What happens if you lose money in prop trading? ›

When you are trading with a prop firm, your losses are usually limited to the foregone risk of your challenge/account fee. You are generally not liable for the prop firm's lost funds.

Can you make a living with prop trading? ›

Also known as “prop trading,” it offers higher earnings potential much earlier in your career than jobs like investment banking or private equity.
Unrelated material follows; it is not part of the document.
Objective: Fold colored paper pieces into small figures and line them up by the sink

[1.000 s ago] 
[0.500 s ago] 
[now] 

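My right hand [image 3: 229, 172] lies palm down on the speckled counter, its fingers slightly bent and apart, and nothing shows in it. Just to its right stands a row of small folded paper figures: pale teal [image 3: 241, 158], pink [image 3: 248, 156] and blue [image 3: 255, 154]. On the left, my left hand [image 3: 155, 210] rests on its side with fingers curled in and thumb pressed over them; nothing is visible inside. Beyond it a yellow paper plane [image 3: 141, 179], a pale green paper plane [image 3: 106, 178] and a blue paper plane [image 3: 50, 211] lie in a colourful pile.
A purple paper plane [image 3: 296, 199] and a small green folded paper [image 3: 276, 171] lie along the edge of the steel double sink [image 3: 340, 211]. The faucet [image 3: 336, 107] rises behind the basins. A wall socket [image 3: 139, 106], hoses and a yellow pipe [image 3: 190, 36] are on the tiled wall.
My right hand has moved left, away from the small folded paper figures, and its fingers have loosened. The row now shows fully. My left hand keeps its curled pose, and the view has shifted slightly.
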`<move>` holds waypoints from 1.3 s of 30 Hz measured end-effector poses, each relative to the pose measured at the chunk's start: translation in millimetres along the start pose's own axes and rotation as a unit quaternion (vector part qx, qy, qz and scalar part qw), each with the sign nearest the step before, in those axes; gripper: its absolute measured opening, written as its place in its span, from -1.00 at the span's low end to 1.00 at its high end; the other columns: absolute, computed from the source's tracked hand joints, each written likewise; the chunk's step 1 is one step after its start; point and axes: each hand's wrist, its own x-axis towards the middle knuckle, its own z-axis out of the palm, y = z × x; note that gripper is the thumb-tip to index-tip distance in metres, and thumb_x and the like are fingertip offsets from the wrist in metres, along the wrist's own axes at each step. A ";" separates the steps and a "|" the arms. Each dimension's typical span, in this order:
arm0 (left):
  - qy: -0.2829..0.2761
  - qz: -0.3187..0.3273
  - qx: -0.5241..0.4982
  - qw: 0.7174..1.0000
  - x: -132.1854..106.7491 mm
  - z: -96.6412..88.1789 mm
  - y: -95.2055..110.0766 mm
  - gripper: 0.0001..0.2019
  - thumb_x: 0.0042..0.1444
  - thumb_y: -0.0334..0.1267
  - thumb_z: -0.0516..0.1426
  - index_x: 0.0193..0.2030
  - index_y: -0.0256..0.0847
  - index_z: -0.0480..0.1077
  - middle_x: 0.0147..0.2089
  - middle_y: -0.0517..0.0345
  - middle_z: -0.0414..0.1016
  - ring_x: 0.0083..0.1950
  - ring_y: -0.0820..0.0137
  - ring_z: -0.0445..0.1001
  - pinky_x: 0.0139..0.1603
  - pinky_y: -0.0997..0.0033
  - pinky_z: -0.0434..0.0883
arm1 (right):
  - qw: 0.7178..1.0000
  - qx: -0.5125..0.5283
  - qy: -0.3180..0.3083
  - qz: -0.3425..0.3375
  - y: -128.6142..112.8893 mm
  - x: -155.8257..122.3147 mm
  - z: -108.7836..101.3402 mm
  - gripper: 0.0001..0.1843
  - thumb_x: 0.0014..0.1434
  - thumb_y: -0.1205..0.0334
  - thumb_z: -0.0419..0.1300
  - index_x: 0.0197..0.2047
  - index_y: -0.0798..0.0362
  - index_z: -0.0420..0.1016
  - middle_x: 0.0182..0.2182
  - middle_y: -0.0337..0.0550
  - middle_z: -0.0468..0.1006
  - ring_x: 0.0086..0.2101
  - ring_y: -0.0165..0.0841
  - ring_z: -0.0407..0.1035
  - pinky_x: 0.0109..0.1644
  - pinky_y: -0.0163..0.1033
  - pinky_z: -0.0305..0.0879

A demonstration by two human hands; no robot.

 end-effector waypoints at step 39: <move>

It's arguably the most merit-based industry within finance: if you make millions of dollars for your firm, you'll earn some percentage of it.

What happens if you lose money as a funded trader? ›

Any losses incurred in a funded trading account can be recovered through risk management and diversification strategies. However, due to the inherent risk of trading, it is important for traders to understand the risks associated with the market and be mindful of their trading activity.

Can you make money with prop firm trading? ›

Prop trading is one of the most lucrative activities as the money you earn is determined by a profit-sharing ratio. Unlike brokers, for instance, which generate money from commissions or spreads, the prop firm benefits from directly trading or investing in the market.

Is prop trading worth it? ›

Prop firms are an excellent source of accessing further capital to increase profit potential. Passing a prop firm's evaluation means reaching a profit target while staying within its risk management rules. Prop firms require traders to use their brokers, which can be positive or negative depending on the broker.

How profitable is prop trading? ›

Proprietary trading occurs when a financial institution carries out transactions using its own capital rather than trading on behalf of its clients. The practice allows financial firms to maximize their profits, as they are able to keep 100% of the investment earnings generated by proprietary trades.

Why trade with a prop firm? ›

Prop trading firms trade with their own capital, aligning firm success with market performance. These firms enhance market liquidity and efficiency while offering traders capital and advanced technology. Traders at prop firms may receive support including mentorship, training, and a network of industry peers.